What we have is a child of two fathers, an exquisite, demanding film with traits of both Kubrick and Spielberg. Based on the Philip Dick short story, Super-Toys Last All Summer Long, the film like Blade Runner (1982) plunge audiences into the future, a dark, cold future.
A.I. Artificial Intelligence (2001) is a futuristic tale of a time when robots have become incredibly lifelike and programmed with an ability to feel, to love. Brought home to help his wife deal with the devastating illness of their son, David (Haley Joel Osment) is a bright-eyed little thing, craving nothing more than Monica’s company and affection. The father is indifferent to the boy, seeing him as a robot, essentially a toy, and little else. But the mother feels pangs of love sweeping over her and she speaks a code that will activate David to love her and her alone. And love her he does, with every fiber (optic) of his being.
But there is trouble when her son becomes well and is sent home. The boy Martin is a nasty little fellow, who takes pleasure in hurting David or getting him into trouble. When a game Martin is playing places David in peril, he turns to Martin to keep him safe, but accidentally hurts Marvin. Unable to stop the connection between her and the boy, Monica does the unthinkable. She drives David into the woods, hands the child a toy he loves, and drives away, her only parting words being to stay away from the flesh fairs and to forgive her. Stunned, terrified and alone except for Teddy the Super Toy, a teddy bear with a deep voice who can reason, think and offer advice. Less a toy, Teddy is an artificial intelligence, Jiminy Cricket to David’s Pinocchio.
The child wanders the countryside, finally landing in trouble at a Flesh Faire, where crowds cheer as robots and artificial intelligence creations are torn to pieces for entertainment. The crowd, having never seen a child AI before howls in protest when he is brought forward to be destroyed, leaving the masters of the event to free the boy, Teddy and Gigolo Joe (Jude Law), a stud AI who ends up with David.
The boy seeks the Blue Fairy, who he believes has the power to make him a real boy, and then Monica will love him. They make their way through sex obsessed Rouge City and finally to what was once mighty New York, now beneath the sea as global warming caused the coastal cities to be swallowed up. What remains of New York are the tops of the skyscrapers that pierce the top of the water and soar into the sky.
Finally, beneath the sea, David comes face to face with the remnants of Coney Island, where a statue of the Blue Fairy stands. When she falls trapping his ship, he is stuck under water for a thousand years. Mankind dies off, leaving AI’s, or mechas as the only living creatures on the planet. Hacking through the massive walls of ice they find David, frozen, held in place by the crumbling Blue Fairy, which disintegrates once moved. David is recharged by these master mechas, who are thrilled to find the last connection to mankind. Downloading his mind, they understand what he wants and somehow are in a position to give it to him, using Monica’s clipped hair to do so.
For twenty-four hours a creation of Monica is there with David, to love only him, to pay attention to only him, for an entire day she belongs to him entirely.
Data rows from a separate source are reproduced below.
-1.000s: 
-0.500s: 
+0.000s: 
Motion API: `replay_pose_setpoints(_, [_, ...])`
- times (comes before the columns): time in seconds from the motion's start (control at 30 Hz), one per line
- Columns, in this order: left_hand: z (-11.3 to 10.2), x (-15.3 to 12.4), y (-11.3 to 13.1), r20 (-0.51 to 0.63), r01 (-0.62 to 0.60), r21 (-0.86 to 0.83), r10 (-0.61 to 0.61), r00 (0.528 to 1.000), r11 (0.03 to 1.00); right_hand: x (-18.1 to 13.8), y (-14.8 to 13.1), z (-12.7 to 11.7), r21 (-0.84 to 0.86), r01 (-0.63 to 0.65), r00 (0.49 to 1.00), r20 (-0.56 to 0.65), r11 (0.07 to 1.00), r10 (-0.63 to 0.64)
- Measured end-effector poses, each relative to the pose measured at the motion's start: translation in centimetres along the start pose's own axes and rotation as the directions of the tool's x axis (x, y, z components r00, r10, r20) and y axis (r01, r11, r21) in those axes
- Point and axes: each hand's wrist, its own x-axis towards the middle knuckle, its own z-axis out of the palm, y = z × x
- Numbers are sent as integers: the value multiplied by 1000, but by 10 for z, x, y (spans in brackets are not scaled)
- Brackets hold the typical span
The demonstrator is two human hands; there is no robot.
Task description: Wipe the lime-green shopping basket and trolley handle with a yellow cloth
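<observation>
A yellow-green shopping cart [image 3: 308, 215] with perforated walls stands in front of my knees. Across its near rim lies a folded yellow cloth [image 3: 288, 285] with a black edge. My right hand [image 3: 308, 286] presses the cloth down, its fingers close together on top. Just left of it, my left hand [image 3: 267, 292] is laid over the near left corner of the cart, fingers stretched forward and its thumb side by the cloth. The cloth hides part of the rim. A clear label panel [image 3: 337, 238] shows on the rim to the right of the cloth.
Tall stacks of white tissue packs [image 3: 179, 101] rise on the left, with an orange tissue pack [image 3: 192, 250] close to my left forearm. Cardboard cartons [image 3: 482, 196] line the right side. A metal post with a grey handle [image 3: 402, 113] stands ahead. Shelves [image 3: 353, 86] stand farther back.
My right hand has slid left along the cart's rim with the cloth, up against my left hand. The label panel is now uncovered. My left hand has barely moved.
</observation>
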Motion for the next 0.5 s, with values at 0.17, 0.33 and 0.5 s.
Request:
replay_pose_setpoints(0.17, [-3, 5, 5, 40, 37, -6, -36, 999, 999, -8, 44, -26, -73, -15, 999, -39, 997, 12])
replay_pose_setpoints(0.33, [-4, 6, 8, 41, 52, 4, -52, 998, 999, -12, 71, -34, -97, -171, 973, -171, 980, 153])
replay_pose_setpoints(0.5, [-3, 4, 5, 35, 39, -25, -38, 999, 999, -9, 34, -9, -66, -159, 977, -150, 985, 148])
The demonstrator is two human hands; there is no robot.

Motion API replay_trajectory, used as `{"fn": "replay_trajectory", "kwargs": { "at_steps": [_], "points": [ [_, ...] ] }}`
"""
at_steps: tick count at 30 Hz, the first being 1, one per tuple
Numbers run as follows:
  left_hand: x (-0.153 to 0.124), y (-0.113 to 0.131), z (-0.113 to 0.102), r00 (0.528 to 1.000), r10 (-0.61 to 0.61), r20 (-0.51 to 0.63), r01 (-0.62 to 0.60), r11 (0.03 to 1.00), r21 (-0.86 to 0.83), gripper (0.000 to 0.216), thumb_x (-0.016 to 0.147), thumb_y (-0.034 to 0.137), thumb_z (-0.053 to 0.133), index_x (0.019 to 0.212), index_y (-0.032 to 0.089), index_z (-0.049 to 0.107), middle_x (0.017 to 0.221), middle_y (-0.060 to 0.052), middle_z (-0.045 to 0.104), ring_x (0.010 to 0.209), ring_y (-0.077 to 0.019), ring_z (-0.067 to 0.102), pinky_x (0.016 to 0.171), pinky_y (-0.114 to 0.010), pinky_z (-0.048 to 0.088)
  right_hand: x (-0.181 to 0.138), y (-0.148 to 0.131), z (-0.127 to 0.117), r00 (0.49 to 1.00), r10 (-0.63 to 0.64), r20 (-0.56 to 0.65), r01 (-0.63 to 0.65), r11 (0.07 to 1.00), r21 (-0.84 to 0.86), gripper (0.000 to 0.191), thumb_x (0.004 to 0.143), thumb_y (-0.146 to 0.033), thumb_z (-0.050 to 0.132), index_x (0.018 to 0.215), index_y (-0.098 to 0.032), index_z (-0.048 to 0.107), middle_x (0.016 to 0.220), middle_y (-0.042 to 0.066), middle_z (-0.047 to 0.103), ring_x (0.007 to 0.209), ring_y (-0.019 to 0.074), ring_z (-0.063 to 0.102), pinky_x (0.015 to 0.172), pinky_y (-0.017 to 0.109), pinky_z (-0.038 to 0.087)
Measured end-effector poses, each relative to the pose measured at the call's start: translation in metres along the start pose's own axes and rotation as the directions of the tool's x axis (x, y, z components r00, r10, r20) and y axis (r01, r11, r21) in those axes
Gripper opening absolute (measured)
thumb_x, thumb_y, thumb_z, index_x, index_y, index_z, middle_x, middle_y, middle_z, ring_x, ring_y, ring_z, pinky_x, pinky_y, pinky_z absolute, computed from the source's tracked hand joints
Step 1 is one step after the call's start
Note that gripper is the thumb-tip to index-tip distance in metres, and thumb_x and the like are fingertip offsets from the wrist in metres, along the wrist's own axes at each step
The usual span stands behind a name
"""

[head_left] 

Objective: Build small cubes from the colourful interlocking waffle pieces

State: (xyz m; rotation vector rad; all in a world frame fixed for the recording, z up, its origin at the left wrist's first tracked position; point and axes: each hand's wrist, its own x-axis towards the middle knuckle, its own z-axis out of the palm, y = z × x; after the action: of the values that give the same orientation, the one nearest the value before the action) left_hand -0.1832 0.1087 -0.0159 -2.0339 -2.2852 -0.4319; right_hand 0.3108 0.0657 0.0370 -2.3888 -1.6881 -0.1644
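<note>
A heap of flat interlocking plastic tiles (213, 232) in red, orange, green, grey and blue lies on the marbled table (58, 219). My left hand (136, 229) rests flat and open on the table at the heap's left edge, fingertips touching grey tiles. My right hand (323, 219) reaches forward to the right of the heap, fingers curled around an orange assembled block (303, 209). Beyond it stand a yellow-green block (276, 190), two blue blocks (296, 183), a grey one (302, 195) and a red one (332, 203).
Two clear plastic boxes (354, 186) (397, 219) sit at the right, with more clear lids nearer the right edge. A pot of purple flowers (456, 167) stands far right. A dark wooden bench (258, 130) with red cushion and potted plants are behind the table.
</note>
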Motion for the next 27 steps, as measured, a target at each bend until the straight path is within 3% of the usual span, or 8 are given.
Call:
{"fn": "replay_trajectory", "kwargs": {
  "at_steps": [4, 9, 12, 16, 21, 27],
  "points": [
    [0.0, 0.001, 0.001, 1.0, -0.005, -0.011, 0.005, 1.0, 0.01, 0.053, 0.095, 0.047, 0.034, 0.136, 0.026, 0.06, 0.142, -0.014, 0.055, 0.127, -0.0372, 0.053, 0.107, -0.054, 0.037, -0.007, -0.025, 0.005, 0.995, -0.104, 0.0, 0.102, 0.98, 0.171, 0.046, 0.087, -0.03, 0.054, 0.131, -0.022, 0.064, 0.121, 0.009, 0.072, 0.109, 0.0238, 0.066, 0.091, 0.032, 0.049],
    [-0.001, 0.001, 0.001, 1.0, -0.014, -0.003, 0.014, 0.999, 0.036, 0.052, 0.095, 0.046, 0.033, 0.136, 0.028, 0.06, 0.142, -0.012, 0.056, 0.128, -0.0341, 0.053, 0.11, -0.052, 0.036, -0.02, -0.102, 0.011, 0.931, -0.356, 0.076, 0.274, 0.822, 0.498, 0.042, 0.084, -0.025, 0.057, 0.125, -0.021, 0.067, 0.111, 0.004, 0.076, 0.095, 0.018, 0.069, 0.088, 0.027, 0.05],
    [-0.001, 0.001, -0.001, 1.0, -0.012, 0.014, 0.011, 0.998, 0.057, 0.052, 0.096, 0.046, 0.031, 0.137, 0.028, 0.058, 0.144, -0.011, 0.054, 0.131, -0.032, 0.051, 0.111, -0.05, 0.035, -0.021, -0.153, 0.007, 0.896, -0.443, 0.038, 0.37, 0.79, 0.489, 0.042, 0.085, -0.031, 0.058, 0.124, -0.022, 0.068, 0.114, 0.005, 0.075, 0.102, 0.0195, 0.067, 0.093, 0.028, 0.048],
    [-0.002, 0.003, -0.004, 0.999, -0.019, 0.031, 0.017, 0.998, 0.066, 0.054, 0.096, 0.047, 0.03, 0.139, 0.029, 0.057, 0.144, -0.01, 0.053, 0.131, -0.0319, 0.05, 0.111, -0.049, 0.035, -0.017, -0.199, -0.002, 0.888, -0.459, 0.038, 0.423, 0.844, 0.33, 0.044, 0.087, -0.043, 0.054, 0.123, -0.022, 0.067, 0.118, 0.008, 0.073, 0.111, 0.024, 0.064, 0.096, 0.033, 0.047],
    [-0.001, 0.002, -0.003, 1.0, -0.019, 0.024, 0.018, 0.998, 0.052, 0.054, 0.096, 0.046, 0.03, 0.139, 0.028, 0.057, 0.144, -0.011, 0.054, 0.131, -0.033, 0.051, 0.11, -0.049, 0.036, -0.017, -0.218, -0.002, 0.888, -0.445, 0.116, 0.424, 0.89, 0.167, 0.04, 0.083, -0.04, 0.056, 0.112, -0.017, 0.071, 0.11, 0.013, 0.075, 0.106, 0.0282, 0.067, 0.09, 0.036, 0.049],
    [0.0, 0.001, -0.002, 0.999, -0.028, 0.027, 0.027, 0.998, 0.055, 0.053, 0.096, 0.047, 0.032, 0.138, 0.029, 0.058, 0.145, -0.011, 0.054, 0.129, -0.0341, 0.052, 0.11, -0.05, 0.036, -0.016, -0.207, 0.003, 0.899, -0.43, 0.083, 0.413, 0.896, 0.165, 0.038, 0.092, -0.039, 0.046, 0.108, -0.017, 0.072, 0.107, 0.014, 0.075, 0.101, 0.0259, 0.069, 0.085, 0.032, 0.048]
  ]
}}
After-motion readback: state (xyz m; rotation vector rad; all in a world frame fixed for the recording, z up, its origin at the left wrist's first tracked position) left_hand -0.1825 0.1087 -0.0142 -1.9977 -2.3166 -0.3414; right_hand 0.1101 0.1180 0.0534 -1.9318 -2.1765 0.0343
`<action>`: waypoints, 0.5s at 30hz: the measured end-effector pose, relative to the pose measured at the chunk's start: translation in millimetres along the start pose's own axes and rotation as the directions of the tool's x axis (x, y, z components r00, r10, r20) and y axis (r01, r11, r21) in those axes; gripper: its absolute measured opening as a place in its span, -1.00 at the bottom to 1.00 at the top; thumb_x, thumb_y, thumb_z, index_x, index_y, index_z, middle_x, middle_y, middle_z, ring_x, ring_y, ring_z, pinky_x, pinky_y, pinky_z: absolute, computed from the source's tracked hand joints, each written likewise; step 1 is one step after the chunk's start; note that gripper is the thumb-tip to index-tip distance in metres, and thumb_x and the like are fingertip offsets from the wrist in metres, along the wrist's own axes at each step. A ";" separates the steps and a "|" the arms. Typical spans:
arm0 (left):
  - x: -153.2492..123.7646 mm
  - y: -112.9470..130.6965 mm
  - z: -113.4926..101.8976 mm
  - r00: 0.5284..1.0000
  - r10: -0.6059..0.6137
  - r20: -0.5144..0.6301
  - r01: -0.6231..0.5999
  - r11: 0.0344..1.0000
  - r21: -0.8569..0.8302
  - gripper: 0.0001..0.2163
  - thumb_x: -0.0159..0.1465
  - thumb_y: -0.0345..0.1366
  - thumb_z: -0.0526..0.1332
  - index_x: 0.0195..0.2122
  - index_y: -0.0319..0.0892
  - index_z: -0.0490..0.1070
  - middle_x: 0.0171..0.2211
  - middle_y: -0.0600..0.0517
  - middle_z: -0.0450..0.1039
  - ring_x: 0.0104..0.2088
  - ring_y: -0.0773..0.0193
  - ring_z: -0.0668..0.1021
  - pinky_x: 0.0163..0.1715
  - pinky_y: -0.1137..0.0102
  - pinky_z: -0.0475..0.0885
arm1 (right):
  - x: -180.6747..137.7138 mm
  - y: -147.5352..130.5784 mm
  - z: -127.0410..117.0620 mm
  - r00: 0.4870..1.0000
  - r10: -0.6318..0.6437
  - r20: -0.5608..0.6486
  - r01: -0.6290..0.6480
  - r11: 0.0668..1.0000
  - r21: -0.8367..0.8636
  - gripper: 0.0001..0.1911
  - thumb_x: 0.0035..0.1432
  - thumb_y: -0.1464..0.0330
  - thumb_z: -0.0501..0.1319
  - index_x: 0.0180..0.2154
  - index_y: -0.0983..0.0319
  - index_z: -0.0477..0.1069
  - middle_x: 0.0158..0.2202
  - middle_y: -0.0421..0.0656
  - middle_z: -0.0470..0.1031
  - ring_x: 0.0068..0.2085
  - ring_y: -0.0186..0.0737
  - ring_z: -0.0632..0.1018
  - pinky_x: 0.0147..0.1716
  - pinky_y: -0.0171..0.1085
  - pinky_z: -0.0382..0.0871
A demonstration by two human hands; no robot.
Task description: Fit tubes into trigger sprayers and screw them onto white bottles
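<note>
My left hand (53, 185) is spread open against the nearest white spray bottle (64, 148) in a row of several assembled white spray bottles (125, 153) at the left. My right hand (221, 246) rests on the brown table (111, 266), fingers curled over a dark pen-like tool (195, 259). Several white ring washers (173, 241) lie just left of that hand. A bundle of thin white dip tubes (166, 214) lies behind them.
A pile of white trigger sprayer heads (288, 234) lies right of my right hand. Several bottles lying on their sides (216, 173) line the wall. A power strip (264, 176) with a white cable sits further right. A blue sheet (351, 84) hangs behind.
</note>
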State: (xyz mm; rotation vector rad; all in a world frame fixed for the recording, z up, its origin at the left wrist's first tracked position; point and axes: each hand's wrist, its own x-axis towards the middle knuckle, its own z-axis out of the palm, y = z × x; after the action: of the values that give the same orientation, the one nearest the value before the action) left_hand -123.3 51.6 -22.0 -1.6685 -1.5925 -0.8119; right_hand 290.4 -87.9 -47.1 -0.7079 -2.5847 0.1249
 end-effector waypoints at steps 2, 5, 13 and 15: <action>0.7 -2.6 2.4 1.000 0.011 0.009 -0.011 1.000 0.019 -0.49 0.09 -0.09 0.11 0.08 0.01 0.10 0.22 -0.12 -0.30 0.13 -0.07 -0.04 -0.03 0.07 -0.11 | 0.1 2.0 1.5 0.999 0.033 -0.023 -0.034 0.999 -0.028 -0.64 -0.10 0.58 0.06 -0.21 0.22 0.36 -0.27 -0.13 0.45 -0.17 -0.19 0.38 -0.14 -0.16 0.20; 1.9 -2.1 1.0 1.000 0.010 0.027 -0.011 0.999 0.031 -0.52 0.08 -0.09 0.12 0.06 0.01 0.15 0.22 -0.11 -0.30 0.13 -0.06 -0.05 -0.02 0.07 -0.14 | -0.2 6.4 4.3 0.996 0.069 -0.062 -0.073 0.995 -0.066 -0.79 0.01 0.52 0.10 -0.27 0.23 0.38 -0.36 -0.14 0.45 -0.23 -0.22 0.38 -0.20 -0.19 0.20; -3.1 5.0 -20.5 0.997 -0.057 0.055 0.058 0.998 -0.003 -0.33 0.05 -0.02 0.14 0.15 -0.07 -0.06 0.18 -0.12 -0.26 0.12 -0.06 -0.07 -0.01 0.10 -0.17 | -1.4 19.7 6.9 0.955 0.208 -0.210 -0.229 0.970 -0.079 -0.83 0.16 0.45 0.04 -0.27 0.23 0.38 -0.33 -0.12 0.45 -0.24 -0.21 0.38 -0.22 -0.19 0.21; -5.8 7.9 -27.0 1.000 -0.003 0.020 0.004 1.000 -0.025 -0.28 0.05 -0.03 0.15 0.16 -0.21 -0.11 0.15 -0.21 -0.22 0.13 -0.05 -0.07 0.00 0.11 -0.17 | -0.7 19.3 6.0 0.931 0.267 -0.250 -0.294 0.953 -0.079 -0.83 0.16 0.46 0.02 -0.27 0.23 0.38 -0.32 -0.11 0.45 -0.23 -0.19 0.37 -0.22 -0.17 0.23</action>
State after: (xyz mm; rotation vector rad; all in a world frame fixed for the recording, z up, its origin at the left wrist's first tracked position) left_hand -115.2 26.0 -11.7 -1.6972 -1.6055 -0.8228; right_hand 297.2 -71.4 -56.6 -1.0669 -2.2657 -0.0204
And at the end of that blissful day, she tells him she loves him and forever goes to sleep. And beside her, for the first time, David’s eyes close.
The film was born of two directors, and though you can feel the dark presence of Kubrick, this is very much the work of Spielberg, and though chilly, even remote it is among his greatest works. In the years after winning the Oscars for Best Director, Spielberg seemed freed of that burden and dared to go where he had never gone before.
A. I. (2001) is a masterpiece, already being discovered by a new generation for the unsettling work of art it is. Audiences in 2001 did not know what to make of it, and despite strong reviews, the film was not the huge success expected.
Haley Joel Osment has been a sensation as the boy who sees dead people in The Sixth Sense (1999), even earning an Oscar nomination for Best Supporting Actor. The hushed terror he brought to the role did not go unnoticed, and his work in that film drew Spielberg to the young actor and he was cast as David. Osment brings something otherworldly to his performance, the manner in which he moves, watches, taking everything in, mimics, observes, never blinking. With his eyes constantly open he learns as he goes until Monica programs him to love her. You can see a visible change in David when this happens, he somehow becomes more human (if that makes sense)? The abject fear he feels when she abandons him in the woods is very real because the outside world is entirely new to him. Yet he watches, he learns and he listens and learns more. It is a splendid performance from Osment, who as an adult has never shown the astonishing talent he did as a child. A nomination for Best Actor would have seemed fitting.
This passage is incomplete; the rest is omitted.